== What the exercise asks ==
Write out all of the data without omission, exactly as shown.

[Stored dataset items]

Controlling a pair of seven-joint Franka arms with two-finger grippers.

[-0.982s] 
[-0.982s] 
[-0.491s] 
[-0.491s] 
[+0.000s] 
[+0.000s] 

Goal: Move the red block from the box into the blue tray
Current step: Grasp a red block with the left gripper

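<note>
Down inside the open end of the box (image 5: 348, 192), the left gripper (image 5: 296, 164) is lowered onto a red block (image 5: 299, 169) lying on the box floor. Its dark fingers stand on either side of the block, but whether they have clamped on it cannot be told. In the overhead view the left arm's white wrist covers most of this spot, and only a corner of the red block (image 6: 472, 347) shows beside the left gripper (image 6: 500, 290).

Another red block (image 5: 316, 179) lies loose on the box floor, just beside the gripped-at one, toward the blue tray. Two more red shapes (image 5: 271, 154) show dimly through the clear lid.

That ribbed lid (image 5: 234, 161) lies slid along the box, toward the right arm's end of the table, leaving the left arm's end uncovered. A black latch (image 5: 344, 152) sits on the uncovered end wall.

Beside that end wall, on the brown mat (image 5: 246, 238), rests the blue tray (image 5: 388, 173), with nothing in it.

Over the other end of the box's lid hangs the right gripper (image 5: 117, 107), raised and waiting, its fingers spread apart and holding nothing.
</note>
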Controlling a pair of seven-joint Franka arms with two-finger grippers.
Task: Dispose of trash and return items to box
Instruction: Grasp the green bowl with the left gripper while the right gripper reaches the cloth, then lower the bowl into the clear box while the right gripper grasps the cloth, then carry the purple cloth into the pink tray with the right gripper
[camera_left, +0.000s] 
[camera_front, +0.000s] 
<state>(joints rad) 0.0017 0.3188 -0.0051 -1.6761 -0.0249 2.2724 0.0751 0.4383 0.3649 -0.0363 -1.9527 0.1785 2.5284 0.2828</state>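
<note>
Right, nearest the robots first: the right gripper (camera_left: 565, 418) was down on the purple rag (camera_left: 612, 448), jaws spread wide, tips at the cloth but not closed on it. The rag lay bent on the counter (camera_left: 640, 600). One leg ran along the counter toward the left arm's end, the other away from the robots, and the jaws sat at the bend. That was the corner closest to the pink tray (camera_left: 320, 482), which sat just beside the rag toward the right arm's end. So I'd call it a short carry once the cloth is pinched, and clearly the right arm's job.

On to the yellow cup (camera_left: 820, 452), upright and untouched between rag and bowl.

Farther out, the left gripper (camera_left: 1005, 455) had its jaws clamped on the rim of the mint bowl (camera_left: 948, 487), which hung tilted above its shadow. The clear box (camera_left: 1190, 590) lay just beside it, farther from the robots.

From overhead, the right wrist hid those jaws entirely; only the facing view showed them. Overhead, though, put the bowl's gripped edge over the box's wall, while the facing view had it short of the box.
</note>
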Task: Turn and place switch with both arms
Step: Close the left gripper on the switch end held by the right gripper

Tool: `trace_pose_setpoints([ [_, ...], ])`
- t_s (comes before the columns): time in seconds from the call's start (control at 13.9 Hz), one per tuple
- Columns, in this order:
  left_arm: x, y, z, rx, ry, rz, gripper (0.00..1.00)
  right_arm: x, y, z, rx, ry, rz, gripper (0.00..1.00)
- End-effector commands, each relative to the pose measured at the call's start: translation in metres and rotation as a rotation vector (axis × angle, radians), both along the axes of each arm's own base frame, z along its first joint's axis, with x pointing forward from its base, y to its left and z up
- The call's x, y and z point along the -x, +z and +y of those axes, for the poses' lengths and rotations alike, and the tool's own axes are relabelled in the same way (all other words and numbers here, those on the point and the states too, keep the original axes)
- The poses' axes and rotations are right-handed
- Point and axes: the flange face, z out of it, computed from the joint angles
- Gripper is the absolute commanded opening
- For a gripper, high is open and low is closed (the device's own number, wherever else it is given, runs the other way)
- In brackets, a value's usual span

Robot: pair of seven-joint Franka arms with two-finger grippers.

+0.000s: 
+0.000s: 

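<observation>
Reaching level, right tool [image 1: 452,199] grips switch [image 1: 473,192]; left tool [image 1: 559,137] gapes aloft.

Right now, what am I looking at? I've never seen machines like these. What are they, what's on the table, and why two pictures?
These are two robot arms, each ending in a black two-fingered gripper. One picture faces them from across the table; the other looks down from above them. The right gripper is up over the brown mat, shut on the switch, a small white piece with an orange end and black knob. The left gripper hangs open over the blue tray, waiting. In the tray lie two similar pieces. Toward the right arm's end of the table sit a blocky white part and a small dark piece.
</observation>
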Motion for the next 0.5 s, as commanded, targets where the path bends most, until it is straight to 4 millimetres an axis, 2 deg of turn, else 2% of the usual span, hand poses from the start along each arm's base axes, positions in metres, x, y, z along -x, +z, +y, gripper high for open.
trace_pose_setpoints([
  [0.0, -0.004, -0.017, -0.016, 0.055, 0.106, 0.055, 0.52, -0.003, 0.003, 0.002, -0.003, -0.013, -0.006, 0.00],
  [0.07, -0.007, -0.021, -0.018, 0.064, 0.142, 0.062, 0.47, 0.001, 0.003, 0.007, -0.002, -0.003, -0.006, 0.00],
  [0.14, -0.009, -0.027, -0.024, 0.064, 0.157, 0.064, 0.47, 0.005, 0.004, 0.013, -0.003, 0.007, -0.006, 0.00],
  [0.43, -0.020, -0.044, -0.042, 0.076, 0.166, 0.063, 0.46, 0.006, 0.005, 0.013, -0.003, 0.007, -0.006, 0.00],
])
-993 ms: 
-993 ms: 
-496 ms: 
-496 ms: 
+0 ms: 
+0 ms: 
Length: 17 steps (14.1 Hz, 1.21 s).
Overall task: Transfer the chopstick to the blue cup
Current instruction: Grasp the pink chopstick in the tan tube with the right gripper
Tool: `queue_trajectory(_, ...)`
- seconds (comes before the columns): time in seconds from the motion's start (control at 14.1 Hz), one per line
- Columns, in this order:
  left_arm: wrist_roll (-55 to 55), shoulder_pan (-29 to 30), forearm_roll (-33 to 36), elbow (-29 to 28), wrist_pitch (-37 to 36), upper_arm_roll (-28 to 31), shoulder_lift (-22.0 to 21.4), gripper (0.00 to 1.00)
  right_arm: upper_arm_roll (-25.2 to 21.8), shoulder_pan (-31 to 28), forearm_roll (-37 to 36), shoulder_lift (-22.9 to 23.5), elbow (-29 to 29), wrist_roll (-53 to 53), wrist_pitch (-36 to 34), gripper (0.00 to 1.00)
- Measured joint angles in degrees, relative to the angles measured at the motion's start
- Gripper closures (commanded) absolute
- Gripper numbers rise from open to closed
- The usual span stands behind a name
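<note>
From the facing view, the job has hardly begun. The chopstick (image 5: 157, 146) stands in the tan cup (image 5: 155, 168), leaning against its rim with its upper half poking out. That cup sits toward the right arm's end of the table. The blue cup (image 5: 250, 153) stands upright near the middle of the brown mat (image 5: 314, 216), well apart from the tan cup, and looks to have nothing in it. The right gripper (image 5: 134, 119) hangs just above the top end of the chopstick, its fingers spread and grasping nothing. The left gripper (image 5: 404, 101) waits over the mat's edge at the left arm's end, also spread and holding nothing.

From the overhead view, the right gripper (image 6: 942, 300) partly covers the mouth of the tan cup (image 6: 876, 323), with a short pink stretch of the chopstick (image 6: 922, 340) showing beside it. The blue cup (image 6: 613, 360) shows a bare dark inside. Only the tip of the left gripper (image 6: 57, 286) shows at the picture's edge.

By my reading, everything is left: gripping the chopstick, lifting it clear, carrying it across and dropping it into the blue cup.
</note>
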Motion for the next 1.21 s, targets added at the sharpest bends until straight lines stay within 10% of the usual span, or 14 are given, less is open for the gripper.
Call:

== Task answer ==
Controlling a pair of seven-joint Franka arms with two-finger grippers.

[-0.982s] 
[-0.982s] 
[-0.491s] 
[-0.491s] 
[+0.000s] 
[+0.000s] 

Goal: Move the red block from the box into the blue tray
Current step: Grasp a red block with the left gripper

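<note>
Down inside the open end of the box (image 5: 348, 192), the left gripper (image 5: 296, 164) is lowered onto a red block (image 5: 299, 169) lying on the box floor. Its dark fingers stand on either side of the block, but whether they have clamped on it cannot be told. In the overhead view the left arm's white wrist covers most of this spot, and only a corner of the red block (image 6: 472, 347) shows beside the left gripper (image 6: 500, 290).

Another red block (image 5: 316, 179) lies loose on the box floor, just beside the gripped-at one, toward the blue tray. Two more red shapes (image 5: 271, 154) show dimly through the clear lid.

That ribbed lid (image 5: 234, 161) lies slid along the box, toward the right arm's end of the table, leaving the left arm's end uncovered. A black latch (image 5: 344, 152) sits on the uncovered end wall.

Beside that end wall, on the brown mat (image 5: 246, 238), rests the blue tray (image 5: 388, 173), with nothing in it.

Over the other end of the box's lid hangs the right gripper (image 5: 117, 107), raised and waiting, its fingers spread apart and holding nothing.
</note>
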Controlling a pair of seven-joint Franka arms with two-finger grippers.
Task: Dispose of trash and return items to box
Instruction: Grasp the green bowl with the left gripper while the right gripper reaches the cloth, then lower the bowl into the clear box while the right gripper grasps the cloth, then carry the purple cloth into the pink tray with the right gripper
[camera_left, +0.000s] 
[camera_front, +0.000s] 
<state>(joints rad) 0.0017 0.3188 -0.0051 -1.6761 -0.0249 2.2724 0.0751 0.4383 0.3649 -0.0363 -1.9527 0.1785 2.5284 0.2828</state>
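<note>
Right, nearest the robots first: the right gripper (camera_left: 565, 418) was down on the purple rag (camera_left: 612, 448), jaws spread wide, tips at the cloth but not closed on it. The rag lay bent on the counter (camera_left: 640, 600). One leg ran along the counter toward the left arm's end, the other away from the robots, and the jaws sat at the bend. That was the corner closest to the pink tray (camera_left: 320, 482), which sat just beside the rag toward the right arm's end. So I'd call it a short carry once the cloth is pinched, and clearly the right arm's job.

On to the yellow cup (camera_left: 820, 452), upright and untouched between rag and bowl.

Farther out, the left gripper (camera_left: 1005, 455) had its jaws clamped on the rim of the mint bowl (camera_left: 948, 487), which hung tilted above its shadow. The clear box (camera_left: 1190, 590) lay just beside it, farther from the robots.

From overhead, the right wrist hid those jaws entirely; only the facing view showed them. Overhead, though, put the bowl's gripped edge over the box's wall, while the facing view had it short of the box.
</note>
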Task: Turn and place switch with both arms
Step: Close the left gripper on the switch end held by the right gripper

Tool: `trace_pose_setpoints([ [_, ...], ])`
- t_s (comes before the columns): time in seconds from the call's start (control at 13.9 Hz), one per tuple
- Columns, in this order:
  left_arm: x, y, z, rx, ry, rz, gripper (0.00..1.00)
  right_arm: x, y, z, rx, ry, rz, gripper (0.00..1.00)
- End-effector commands, each relative to the pose measured at the call's start: translation in metres and rotation as a rotation vector (axis × angle, radians), both along the axes of each arm's own base frame, z along its first joint's axis, with x pointing forward from its base, y to its left and z up
- The call's x, y and z point along the -x, +z and +y of those axes, for the poses' lengths and rotations alike, and the tool's own axes are relabelled in the same way (all other words and numbers here, those on the point and the states too, keep the original axes)
- The poses' axes and rotations are right-handed
- Point and axes: the flange face, z out of it, computed from the joint angles
- Gripper is the absolute commanded opening
- For a gripper, high is open and low is closed (the device's own number, wherever else it is given, runs the other way)
- In brackets, a value's usual span

Robot: pair of seven-joint Franka arms with two-finger grippers.

+0.000s: 
+0.000s: 

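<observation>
Reaching level, right tool [image 1: 452,199] grips switch [image 1: 473,192]; left tool [image 1: 559,137] gapes aloft.

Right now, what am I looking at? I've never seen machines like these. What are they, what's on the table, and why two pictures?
These are two robot arms, each ending in a black two-fingered gripper. One picture faces them from across the table; the other looks down from above them. The right gripper is up over the brown mat, shut on the switch, a small white piece with an orange end and black knob. The left gripper hangs open over the blue tray, waiting. In the tray lie two similar pieces. Toward the right arm's end of the table sit a blocky white part and a small dark piece.
</observation>
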Motion for the next 0.5 s, as commanded, targets where the path bends most, until it is straight to 4 millimetres an axis, 2 deg of turn, else 2% of the usual span, hand poses from the start along each arm's base axes, positions in metres, x, y, z along -x, +z, +y, gripper high for open.
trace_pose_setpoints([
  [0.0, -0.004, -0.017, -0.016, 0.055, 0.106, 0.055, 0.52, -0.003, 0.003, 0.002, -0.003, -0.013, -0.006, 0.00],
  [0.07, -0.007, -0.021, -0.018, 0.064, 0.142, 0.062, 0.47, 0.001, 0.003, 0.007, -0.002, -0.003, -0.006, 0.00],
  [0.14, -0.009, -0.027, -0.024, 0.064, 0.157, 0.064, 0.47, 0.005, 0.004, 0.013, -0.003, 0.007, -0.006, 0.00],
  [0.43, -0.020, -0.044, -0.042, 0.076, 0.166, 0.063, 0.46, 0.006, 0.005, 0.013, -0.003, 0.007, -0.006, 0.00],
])
-993 ms: 
-993 ms: 
-496 ms: 
-496 ms: 
+0 ms: 
+0 ms: 
Length: 17 steps (14.1 Hz, 1.21 s).
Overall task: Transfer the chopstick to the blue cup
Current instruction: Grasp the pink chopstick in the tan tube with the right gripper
Tool: `queue_trajectory(_, ...)`
- seconds (comes before the columns): time in seconds from the motion's start (control at 14.1 Hz), one per line
- Columns, in this order:
  left_arm: wrist_roll (-55 to 55), shoulder_pan (-29 to 30), forearm_roll (-33 to 36), elbow (-29 to 28), wrist_pitch (-37 to 36), upper_arm_roll (-28 to 31), shoulder_lift (-22.0 to 21.4), gripper (0.00 to 1.00)
  right_arm: upper_arm_roll (-25.2 to 21.8), shoulder_pan (-31 to 28), forearm_roll (-37 to 36), shoulder_lift (-22.9 to 23.5), elbow (-29 to 29), wrist_roll (-53 to 53), wrist_pitch (-36 to 34), gripper (0.00 to 1.00)
- Measured joint angles in degrees, relative to the angles measured at the motion's start
- Gripper closures (commanded) absolute
- Gripper numbers rise from open to closed
- The usual span stands behind a name
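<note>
From the facing view, the job has hardly begun. The chopstick (image 5: 157, 146) stands in the tan cup (image 5: 155, 168), leaning against its rim with its upper half poking out. That cup sits toward the right arm's end of the table. The blue cup (image 5: 250, 153) stands upright near the middle of the brown mat (image 5: 314, 216), well apart from the tan cup, and looks to have nothing in it. The right gripper (image 5: 134, 119) hangs just above the top end of the chopstick, its fingers spread and grasping nothing. The left gripper (image 5: 404, 101) waits over the mat's edge at the left arm's end, also spread and holding nothing.

From the overhead view, the right gripper (image 6: 942, 300) partly covers the mouth of the tan cup (image 6: 876, 323), with a short pink stretch of the chopstick (image 6: 922, 340) showing beside it. The blue cup (image 6: 613, 360) shows a bare dark inside. Only the tip of the left gripper (image 6: 57, 286) shows at the picture's edge.

By my reading, everything is left: gripping the chopstick, lifting it clear, carrying it across and dropping it into the blue cup.
</note>
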Motion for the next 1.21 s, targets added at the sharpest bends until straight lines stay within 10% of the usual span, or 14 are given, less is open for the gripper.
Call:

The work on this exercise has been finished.